Output a character-exact copy of the data, images removed.
*** Block opens ***
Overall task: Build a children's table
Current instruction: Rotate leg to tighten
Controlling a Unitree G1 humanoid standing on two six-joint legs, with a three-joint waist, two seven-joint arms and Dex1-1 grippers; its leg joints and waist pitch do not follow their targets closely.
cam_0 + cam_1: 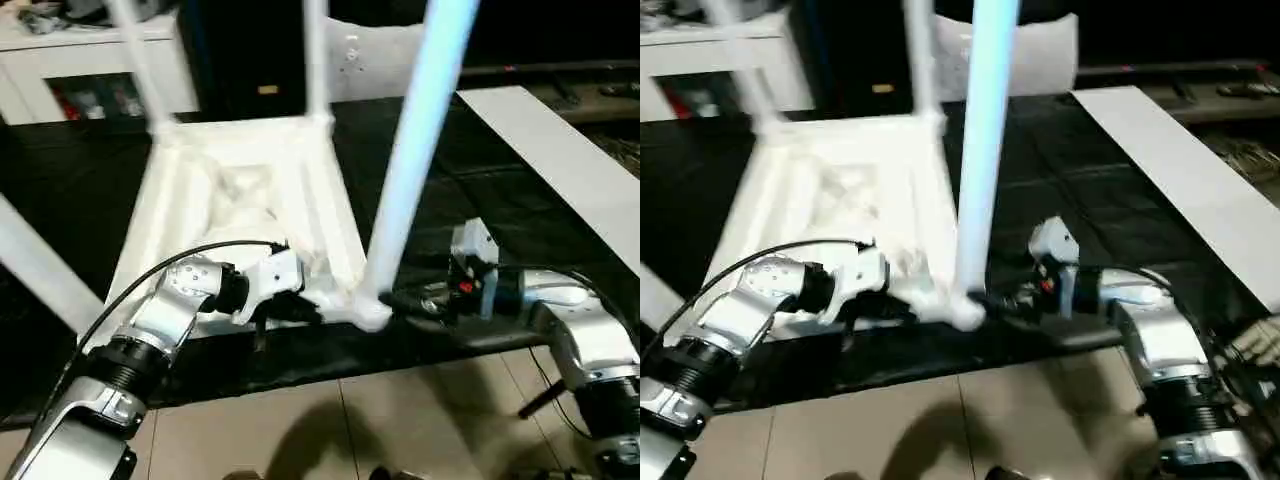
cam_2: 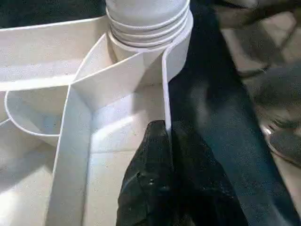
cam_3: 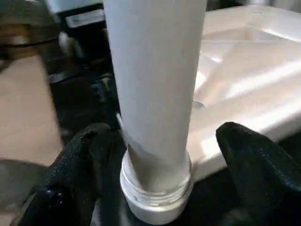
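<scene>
Silver forearms of mine reach in from both sides toward the near edge of the small white plastic children's table [image 1: 240, 190], which lies upside down on the dark floor mat [image 1: 420, 150], ribbed underside up. My left jaws [image 2: 164, 155] are clamped together on the thin rim of the top, just beside the near right corner socket. My right jaws [image 3: 155, 155] stand apart, one finger on either side of the long round tapered white leg [image 1: 415, 150] seated in that socket, not pressing it. That leg's long axis runs upright, leaning slightly. Three other legs also rise from their corners, so I judge the legs fitted; turning the table over remains.
</scene>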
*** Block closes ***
Solution for this exercise —
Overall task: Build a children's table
Current instruction: Rotate leg to tighten
Controlling a Unitree G1 humanoid standing on two six-joint legs, with a three-joint waist, two seven-joint arms and Dex1-1 grippers; its leg joints and waist pitch do not follow their targets closely.
cam_0 + cam_1: 
cam_2: 
cam_3: 
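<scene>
Silver forearms of mine reach in from both sides toward the near edge of the small white plastic children's table [image 1: 240, 190], which lies upside down on the dark floor mat [image 1: 420, 150], ribbed underside up. My left jaws [image 2: 164, 155] are clamped together on the thin rim of the top, just beside the near right corner socket. My right jaws [image 3: 155, 155] stand apart, one finger on either side of the long round tapered white leg [image 1: 415, 150] seated in that socket, not pressing it. That leg's long axis runs upright, leaning slightly. Three other legs also rise from their corners, so I judge the legs fitted; turning the table over remains.
</scene>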

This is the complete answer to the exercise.